MATH4203 Linear Programming and Game Theory  (Irregular)  Solution sets, duality, and pivoting in linear programming. Feasible solutions and the simplex method. The transportation problem. Matrix games. Prerequisite: MATH 3083 and proficiency in a high-level computer language.

MATH4253 Symbolic Logic I (Fa)  Rigorous analyses of the concepts of proof, consistency, equivalence, validity, implication, and truth. Full coverage of truth-functional logic and quantification theory (predicate calculus). Discussion of the nature and limits of mechanical procedures (algorithms) for proving theorems in logic and mathematics. Informal accounts of the basic facts about infinite sets. (Same as PHIL 4253)

MATH4263 Symbolic Logic II (Sp)  Topics include: soundness and completeness of propositional logic, soundness and completeness of quantification theory, the elements of model theory and recursion theory, G]odel’s incompleteness theorems, and the limitative theorems of Tarski and Church. Prerequisite: MATH 4253 or PHIL 4253. (Same as PHIL 4263)

MATH4353 Numerical Linear Algebra (Sp)  Numerical methods for problems of linear algebra, including the solution of very large systems, eigenvalues, and eigenvectors. Prerequisite: MATH 3083.

MATH4363 Numerical Analysis (Fa)  General iterative techniques, error analysis, root finding, interpolation, approximation, numerical integration, numerical solution of differential equations. Prerequisite: MATH 4513.
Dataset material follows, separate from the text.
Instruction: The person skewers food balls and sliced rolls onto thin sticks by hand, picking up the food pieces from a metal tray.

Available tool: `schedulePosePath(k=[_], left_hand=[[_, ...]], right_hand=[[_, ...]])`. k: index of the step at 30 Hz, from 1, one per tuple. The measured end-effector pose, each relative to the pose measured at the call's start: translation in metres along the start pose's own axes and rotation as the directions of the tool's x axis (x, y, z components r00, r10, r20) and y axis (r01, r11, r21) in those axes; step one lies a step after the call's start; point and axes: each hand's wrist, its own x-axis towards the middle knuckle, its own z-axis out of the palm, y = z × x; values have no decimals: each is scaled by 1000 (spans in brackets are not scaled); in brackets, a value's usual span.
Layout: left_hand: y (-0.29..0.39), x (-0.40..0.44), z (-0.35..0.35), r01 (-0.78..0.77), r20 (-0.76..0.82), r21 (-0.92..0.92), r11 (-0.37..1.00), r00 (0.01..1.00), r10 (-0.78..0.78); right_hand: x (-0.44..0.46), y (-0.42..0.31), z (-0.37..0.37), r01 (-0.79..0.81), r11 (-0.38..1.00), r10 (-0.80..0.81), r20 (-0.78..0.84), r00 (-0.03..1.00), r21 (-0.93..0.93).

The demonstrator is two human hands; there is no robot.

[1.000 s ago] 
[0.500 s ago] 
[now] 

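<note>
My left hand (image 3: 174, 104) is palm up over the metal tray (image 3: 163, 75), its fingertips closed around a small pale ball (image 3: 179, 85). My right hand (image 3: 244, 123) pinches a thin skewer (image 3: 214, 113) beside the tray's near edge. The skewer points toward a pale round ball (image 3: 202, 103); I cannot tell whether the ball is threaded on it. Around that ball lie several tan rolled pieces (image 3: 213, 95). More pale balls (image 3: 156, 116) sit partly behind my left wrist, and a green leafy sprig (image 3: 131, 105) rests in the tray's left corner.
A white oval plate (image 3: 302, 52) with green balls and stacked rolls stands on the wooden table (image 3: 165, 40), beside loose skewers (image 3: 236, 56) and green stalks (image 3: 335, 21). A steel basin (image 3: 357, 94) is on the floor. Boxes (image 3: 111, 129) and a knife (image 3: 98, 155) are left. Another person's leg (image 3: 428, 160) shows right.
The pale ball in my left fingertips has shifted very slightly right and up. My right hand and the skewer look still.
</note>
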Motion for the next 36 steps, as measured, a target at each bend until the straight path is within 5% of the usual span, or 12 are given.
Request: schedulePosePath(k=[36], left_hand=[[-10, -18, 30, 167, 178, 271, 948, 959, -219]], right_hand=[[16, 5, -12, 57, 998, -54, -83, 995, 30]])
MATH4443 Complex Variable for Application (Sp)  Complex analysis, series, conformal mapping. Additional applications for graduate credit. Prerequisite: MATH 3404.

MATH4503 Differential Geometry and Vector Calculus  (Irregular)  Topics include: Vector differential and integral calculus, Stokes’ Theorem in 3-space, classical differential geometry in 3-space (curves, surfaces), differential forms, general Stokes’ Theorem, applications to hydrodynamics, and electromagnetism. Prerequisite: MATH 3083 and MATH 4513.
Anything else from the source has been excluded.